Propaganda berhasil!
Isu kecil ditonjolkan, isu besar ditenggelamkan. Sementara Raja Ampat jadi trending topic, masyarakat adat Malind Anim kehilangan 'mal' terbesar mereka: hutan, rawa, dan warisan leluhur yang dirampas atas nama 'pembangunan'.
Pemerintah bermain kotor
RTRW (Rencana Tata Ruang Wilayah) sengaja ditunda, dokumen LHS mangkrak. Semua agar 2 juta hektar itu bisa dijarah tanpa hambatan.
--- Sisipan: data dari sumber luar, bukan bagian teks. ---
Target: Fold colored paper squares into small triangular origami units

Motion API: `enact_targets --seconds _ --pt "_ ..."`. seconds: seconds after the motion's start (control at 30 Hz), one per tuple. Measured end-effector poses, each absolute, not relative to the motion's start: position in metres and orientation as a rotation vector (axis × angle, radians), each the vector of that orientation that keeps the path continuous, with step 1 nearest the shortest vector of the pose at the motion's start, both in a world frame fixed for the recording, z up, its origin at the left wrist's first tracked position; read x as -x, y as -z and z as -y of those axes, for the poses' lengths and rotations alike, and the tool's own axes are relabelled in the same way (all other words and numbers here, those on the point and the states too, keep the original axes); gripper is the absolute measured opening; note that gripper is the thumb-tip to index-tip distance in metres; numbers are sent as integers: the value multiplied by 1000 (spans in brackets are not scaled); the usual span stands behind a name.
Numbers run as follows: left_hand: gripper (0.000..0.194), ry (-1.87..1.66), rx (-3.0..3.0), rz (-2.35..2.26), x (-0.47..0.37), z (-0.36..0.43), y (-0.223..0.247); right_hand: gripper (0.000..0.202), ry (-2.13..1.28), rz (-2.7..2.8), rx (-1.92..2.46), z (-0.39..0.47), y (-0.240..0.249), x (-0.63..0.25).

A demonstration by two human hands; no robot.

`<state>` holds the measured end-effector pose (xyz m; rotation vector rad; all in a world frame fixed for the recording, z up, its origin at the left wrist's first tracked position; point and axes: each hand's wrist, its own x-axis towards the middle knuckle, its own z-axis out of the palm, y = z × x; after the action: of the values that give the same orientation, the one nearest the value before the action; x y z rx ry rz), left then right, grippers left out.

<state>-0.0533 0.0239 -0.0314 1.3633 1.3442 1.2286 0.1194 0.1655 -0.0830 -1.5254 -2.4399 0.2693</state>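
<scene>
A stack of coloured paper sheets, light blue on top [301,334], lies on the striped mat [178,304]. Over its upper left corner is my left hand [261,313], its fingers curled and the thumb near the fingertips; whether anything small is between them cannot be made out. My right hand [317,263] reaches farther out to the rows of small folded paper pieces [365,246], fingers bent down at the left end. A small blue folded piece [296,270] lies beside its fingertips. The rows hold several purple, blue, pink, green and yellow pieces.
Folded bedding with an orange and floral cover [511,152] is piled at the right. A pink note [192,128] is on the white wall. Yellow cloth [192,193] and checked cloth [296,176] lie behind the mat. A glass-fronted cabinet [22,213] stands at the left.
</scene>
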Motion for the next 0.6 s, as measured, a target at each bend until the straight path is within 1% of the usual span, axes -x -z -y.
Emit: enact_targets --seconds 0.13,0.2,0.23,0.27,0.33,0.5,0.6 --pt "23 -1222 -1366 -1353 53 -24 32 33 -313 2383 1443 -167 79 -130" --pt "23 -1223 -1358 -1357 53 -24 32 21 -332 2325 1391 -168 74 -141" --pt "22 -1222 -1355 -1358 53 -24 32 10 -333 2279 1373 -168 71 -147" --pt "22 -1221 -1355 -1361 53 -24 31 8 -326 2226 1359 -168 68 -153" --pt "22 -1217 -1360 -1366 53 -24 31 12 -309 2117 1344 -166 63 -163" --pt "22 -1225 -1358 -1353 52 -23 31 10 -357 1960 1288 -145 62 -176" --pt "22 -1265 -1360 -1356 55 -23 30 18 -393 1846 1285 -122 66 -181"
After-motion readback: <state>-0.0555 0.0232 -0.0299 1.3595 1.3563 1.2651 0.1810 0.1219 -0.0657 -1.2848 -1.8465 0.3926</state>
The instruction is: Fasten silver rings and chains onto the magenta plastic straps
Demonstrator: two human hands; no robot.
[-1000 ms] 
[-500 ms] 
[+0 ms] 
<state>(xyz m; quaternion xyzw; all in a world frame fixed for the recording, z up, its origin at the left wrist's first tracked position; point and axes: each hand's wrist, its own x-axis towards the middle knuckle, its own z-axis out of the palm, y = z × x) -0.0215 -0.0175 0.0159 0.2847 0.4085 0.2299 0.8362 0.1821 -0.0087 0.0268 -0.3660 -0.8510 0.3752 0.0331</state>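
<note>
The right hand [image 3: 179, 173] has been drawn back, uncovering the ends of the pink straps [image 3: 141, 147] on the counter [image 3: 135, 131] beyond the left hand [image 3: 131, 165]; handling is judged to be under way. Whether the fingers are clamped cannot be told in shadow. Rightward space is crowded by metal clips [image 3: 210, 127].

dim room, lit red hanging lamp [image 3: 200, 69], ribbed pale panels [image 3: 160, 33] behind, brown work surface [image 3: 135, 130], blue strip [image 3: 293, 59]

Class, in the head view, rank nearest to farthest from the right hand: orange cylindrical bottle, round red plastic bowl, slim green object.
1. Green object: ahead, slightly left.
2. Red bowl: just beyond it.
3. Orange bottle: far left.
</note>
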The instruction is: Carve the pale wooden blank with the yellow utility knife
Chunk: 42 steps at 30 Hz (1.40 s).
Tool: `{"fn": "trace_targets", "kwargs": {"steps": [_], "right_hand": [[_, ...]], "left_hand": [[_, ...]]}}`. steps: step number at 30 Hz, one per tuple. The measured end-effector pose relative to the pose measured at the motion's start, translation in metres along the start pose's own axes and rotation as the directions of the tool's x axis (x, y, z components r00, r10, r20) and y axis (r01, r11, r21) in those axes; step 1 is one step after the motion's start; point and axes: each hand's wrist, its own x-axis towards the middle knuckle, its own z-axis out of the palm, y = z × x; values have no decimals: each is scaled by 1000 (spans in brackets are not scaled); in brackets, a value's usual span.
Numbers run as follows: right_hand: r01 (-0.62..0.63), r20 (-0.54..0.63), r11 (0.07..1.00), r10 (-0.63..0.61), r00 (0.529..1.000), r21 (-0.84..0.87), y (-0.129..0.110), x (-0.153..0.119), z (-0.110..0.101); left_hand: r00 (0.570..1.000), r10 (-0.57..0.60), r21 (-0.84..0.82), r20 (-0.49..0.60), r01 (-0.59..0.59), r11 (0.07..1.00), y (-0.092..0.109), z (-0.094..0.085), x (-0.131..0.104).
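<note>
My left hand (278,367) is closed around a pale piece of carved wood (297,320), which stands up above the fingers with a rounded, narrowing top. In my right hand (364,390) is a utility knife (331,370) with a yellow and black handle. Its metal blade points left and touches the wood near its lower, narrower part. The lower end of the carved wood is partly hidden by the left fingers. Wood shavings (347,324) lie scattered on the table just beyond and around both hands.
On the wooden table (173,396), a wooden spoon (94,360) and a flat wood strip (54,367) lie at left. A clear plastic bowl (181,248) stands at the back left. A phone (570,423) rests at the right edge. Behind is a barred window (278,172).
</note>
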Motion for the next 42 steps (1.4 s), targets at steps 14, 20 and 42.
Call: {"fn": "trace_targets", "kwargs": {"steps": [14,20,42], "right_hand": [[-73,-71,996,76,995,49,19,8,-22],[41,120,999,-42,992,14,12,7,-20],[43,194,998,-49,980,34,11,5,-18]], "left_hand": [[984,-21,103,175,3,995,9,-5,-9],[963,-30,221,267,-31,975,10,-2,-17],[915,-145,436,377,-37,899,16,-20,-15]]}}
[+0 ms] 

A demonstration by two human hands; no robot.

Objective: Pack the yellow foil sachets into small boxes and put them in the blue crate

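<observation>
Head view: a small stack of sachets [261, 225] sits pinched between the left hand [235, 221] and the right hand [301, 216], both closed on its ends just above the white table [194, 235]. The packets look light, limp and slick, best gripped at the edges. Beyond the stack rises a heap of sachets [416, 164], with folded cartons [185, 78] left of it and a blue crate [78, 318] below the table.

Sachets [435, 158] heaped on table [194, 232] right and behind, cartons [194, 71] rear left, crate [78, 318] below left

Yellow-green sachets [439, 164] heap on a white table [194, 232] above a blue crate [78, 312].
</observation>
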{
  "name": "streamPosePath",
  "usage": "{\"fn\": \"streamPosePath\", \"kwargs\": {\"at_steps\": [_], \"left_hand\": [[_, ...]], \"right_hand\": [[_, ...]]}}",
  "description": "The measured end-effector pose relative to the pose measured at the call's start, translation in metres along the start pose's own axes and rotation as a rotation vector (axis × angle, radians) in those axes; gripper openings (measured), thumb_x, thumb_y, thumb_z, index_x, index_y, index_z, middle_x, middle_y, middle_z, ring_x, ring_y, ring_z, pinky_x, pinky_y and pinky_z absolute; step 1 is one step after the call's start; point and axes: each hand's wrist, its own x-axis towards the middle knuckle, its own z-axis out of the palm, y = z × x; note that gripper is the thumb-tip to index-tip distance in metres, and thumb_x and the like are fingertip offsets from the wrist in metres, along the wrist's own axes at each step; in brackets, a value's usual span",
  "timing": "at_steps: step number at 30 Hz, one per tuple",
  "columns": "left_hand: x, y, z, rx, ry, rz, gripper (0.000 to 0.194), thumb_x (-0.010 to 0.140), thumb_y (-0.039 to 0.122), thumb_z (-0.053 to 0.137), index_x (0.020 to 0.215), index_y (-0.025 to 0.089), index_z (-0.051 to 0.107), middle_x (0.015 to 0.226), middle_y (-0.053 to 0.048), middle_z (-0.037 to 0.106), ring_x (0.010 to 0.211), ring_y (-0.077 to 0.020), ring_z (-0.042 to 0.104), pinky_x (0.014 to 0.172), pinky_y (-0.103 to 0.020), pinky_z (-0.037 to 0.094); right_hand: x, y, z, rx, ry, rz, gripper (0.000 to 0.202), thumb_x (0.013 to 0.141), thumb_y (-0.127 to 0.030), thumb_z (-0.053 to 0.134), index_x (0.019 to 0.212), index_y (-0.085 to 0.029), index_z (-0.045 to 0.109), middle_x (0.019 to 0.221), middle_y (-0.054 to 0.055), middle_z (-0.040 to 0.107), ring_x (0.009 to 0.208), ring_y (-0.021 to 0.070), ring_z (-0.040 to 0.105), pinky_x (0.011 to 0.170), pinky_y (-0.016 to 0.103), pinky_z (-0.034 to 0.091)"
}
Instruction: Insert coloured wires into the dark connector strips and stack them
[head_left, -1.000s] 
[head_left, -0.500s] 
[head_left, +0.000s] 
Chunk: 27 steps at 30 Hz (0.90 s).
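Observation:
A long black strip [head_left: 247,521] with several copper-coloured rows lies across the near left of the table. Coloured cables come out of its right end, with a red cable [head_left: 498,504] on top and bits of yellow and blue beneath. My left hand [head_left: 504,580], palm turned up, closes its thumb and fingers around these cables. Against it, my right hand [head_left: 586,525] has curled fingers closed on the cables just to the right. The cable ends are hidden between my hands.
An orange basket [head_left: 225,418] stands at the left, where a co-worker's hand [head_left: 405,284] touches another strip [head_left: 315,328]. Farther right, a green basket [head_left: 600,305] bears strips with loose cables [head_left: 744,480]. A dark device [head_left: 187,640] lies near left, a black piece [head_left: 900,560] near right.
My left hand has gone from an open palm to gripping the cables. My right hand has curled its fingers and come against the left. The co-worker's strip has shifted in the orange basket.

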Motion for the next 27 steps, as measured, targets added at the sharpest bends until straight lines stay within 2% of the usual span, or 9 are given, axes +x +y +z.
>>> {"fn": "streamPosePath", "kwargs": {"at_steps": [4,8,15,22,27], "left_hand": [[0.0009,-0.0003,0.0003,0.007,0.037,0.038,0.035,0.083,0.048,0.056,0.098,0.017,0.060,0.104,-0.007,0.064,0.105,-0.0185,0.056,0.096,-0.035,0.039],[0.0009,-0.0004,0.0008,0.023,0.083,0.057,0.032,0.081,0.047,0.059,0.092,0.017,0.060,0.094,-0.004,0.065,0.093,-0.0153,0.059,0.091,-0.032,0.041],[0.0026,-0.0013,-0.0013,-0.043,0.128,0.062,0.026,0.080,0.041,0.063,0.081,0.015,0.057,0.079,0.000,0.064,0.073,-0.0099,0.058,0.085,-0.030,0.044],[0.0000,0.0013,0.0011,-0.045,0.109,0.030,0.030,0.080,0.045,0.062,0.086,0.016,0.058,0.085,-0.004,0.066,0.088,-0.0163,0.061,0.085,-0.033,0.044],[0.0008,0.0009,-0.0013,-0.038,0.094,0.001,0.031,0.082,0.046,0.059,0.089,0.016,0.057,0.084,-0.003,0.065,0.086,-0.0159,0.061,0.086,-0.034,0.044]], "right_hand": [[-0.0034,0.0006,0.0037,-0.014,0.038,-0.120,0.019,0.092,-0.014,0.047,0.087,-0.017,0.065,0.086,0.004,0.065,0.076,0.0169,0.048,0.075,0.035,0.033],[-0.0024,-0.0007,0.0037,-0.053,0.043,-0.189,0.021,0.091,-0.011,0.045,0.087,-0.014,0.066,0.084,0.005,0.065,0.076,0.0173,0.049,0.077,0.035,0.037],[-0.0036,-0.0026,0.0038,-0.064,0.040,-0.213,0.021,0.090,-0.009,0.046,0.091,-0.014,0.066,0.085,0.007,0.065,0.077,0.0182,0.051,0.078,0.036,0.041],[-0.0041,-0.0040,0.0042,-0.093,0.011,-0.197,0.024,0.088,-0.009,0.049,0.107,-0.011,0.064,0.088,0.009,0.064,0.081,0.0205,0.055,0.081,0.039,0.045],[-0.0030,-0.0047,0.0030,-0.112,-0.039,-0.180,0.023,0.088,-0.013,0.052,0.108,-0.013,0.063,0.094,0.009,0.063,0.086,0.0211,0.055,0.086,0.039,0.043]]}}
Raja Ampat jadi tameng, sementara di Papua Selatan, alam dikuliti dengan sistematis!
Kita tidak boleh bodoh!
Jika sebuah isu tiba-tiba viral, tanyakan: Siapa yang diuntungkan? Apa yang disembunyikan? Jangan sampai emosi kita dikapitalisasi untuk mengalihkan perhatian dari kejahatan lingkungan yang lebih keji!
Save Raja Ampat?
Boleh. Tapi jangan tutup mata saat tanah Papua dikorbankan untuk proyek ambisius para elit! Salam Waras
Salam Waras!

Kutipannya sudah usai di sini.